**Prompt**
Your answer must be an exact copy of the listing that follows, with all pictures omitted.

**Supplied entries**
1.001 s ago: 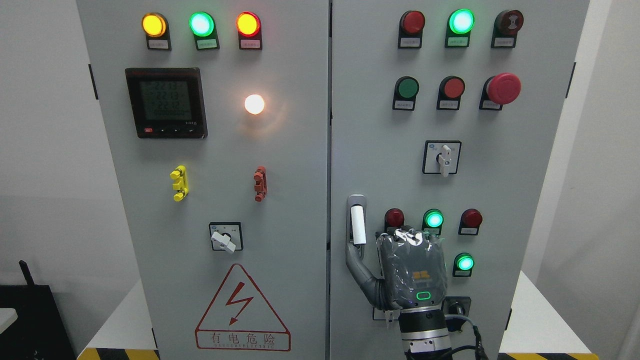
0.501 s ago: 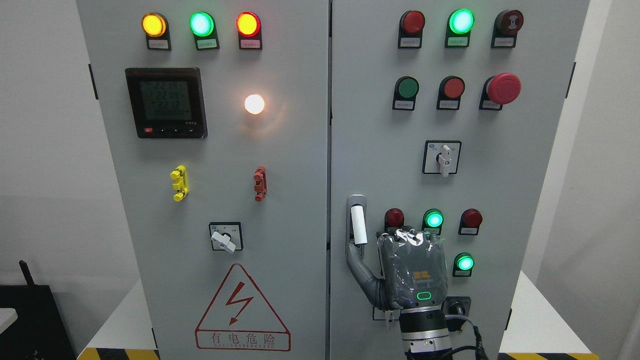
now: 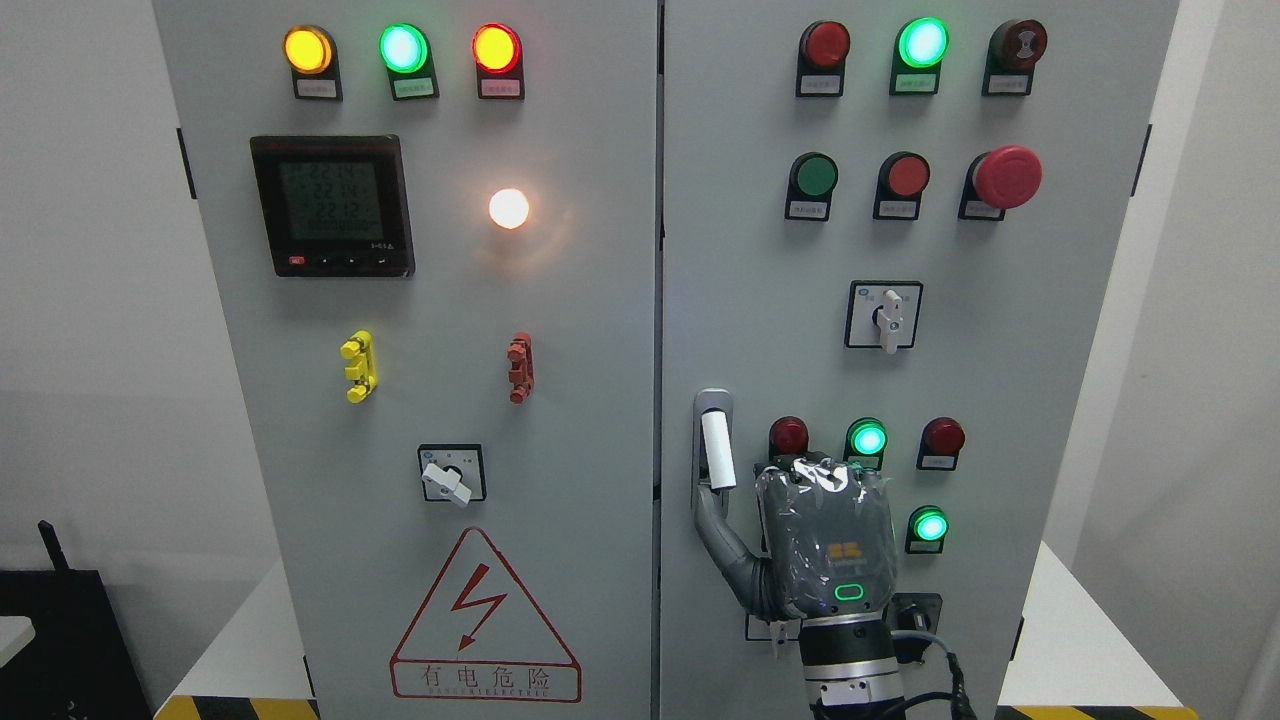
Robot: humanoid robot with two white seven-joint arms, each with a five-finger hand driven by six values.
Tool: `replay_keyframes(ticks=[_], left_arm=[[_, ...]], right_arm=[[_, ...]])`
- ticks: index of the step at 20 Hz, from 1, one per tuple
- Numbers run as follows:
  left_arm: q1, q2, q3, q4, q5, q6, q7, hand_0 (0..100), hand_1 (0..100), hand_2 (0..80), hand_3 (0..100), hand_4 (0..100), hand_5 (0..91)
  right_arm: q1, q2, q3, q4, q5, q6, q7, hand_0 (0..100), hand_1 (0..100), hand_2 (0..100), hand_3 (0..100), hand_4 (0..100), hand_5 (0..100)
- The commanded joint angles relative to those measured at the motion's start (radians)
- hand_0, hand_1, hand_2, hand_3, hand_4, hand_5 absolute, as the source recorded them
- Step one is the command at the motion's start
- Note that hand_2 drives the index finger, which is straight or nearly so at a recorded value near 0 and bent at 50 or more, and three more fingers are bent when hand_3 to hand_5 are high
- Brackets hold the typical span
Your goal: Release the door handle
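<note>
Thumb of right robot hand (image 3: 822, 545) touches door handle (image 3: 716, 450) — fingers hidden.

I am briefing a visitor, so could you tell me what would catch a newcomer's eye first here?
The right hand, low on the right cabinet door, has its thumb up against the white door handle. Above sits a big red emergency stop button. On the left door, a bulb glows beside the meter display.

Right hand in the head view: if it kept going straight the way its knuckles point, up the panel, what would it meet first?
The right hand points up the grey right cabinet door. First in line are probably the lit round green lamp and the dark red round lamp just above its knuckles; depth is unclear.
</note>
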Motion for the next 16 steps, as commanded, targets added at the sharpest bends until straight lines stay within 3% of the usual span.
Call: replay_keyframes(ticks=[1, 16], left_arm=[[-0.003, 0.0, 0.002, 0.009, 0.0, 0.006, 0.001, 12, 39, 0.0, 0, 0, 0.0], [-0.003, 0.0, 0.002, 0.009, 0.0, 0.006, 0.001, 12, 39, 0.0, 0, 0, 0.0]], right_arm=[[0.0, 0.0, 0.0, -0.003, 0.0, 0.0, -0.002, 51, 4, 94, 100, 98, 96], [0.0, 0.002, -0.011, -0.005, 0.0, 0.002, -0.002, 51, 4, 94, 100, 98, 96]])
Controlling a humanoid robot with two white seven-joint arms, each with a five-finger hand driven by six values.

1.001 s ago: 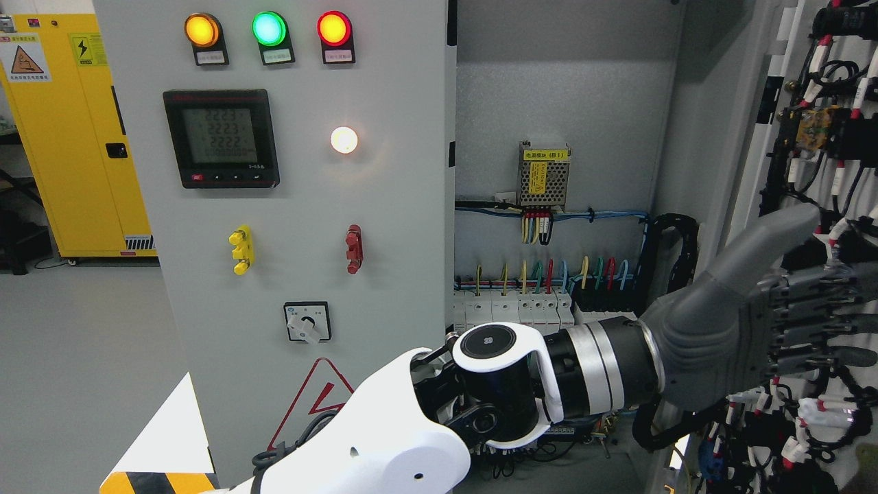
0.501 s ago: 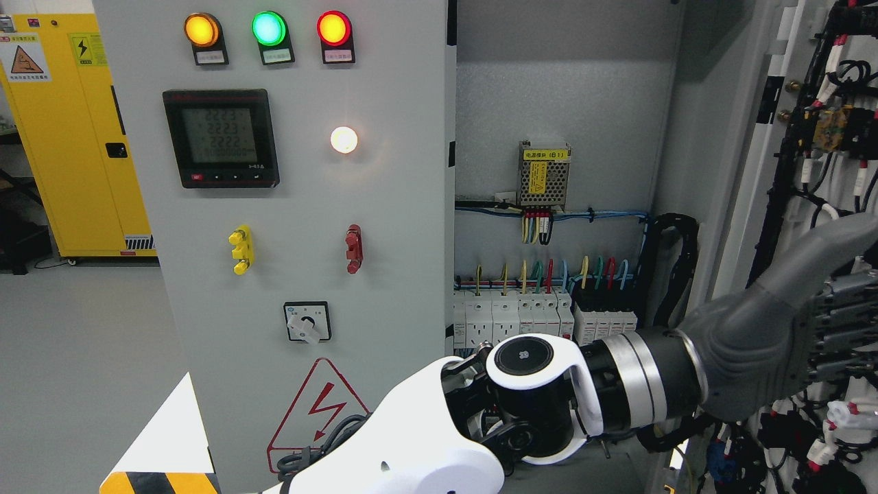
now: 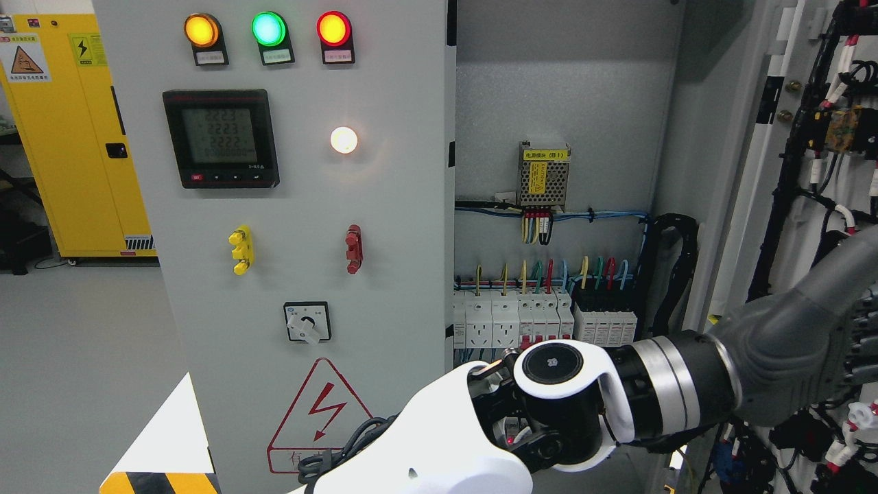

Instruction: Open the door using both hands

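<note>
The grey cabinet's right door (image 3: 775, 171) stands swung open at the picture's right, its wired inner face turned toward me. My left arm enters at the bottom and reaches across to it. The grey left hand (image 3: 857, 336) lies flat against that inner face at the right edge, open, thumb stretched up and fingers (image 3: 865, 322) running out of frame. It grips nothing. The left door (image 3: 384, 206) with lamps, meter and switches is closed. No right arm shows.
Inside the cabinet are a power module (image 3: 544, 175), a row of breakers (image 3: 542, 317) with coloured wires, and a black cable chain (image 3: 675, 261). Wire bundles (image 3: 833, 123) hang on the open door. A yellow cabinet (image 3: 75, 137) stands at the far left.
My left arm and hand have slid right and slightly down, and the right door has swung further open with them. More of the breakers now shows; the fingers have left the frame.
</note>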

**Exercise result**
1.001 s ago: 
0.501 s ago: 
now: 
Robot: humanoid robot with two white seven-joint arms, each with a five-finger hand driven by six values.
Tool: `replay_keyframes(ticks=[_], left_arm=[[_, ...]], right_arm=[[_, ...]])`
- ticks: index of the step at 20 Hz, from 1, one per tuple
- Numbers run as follows:
  left_arm: q1, q2, q3, q4, q5, q6, q7, hand_0 (0..100), hand_1 (0..100), hand_2 (0..80), hand_3 (0..100), hand_4 (0..100), hand_5 (0..91)
  right_arm: q1, q2, q3, q4, q5, q6, q7, hand_0 (0..100), hand_1 (0..100), hand_2 (0..100), hand_3 (0..100), hand_4 (0..100), hand_5 (0..100)
- The commanded joint angles relative to those measured at the motion's start (radians)
- hand_0, hand_1, hand_2, hand_3, hand_4, hand_5 absolute, as the source recorded them
- Step one is the command at the motion's start
- Note that hand_2 drives the index finger, which is straight or nearly so at a recorded value near 0 and bent at 50 or more, and three more fingers are bent when hand_3 to hand_5 are high
- Brackets hold the typical span
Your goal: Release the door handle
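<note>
Thumb of right robot hand (image 3: 822, 545) touches door handle (image 3: 716, 450) — fingers hidden.

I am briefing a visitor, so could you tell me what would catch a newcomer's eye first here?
The right hand, low on the right cabinet door, has its thumb up against the white door handle. Above sits a big red emergency stop button. On the left door, a bulb glows beside the meter display.

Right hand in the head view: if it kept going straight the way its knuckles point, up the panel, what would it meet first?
The right hand points up the grey right cabinet door. First in line are probably the lit round green lamp and the dark red round lamp just above its knuckles; depth is unclear.
</note>
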Motion for the next 16 steps, as commanded, targets added at the sharpest bends until straight lines stay within 3% of the usual span.
Call: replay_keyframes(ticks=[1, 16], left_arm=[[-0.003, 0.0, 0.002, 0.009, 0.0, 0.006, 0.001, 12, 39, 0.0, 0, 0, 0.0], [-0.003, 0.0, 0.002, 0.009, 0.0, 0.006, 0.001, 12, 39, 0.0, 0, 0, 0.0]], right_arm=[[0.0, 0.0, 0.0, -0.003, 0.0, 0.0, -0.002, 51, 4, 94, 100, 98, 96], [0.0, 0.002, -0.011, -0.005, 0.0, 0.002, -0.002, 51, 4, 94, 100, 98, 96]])
Controlling a humanoid robot with two white seven-joint arms, each with a five-finger hand driven by six values.

1.001 s ago: 
0.501 s ago: 
now: 

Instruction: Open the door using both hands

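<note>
The grey cabinet's right door (image 3: 775, 171) stands swung open at the picture's right, its wired inner face turned toward me. My left arm enters at the bottom and reaches across to it. The grey left hand (image 3: 857, 336) lies flat against that inner face at the right edge, open, thumb stretched up and fingers (image 3: 865, 322) running out of frame. It grips nothing. The left door (image 3: 384, 206) with lamps, meter and switches is closed. No right arm shows.
Inside the cabinet are a power module (image 3: 544, 175), a row of breakers (image 3: 542, 317) with coloured wires, and a black cable chain (image 3: 675, 261). Wire bundles (image 3: 833, 123) hang on the open door. A yellow cabinet (image 3: 75, 137) stands at the far left.
My left arm and hand have slid right and slightly down, and the right door has swung further open with them. More of the breakers now shows; the fingers have left the frame.
</note>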

This output is finished.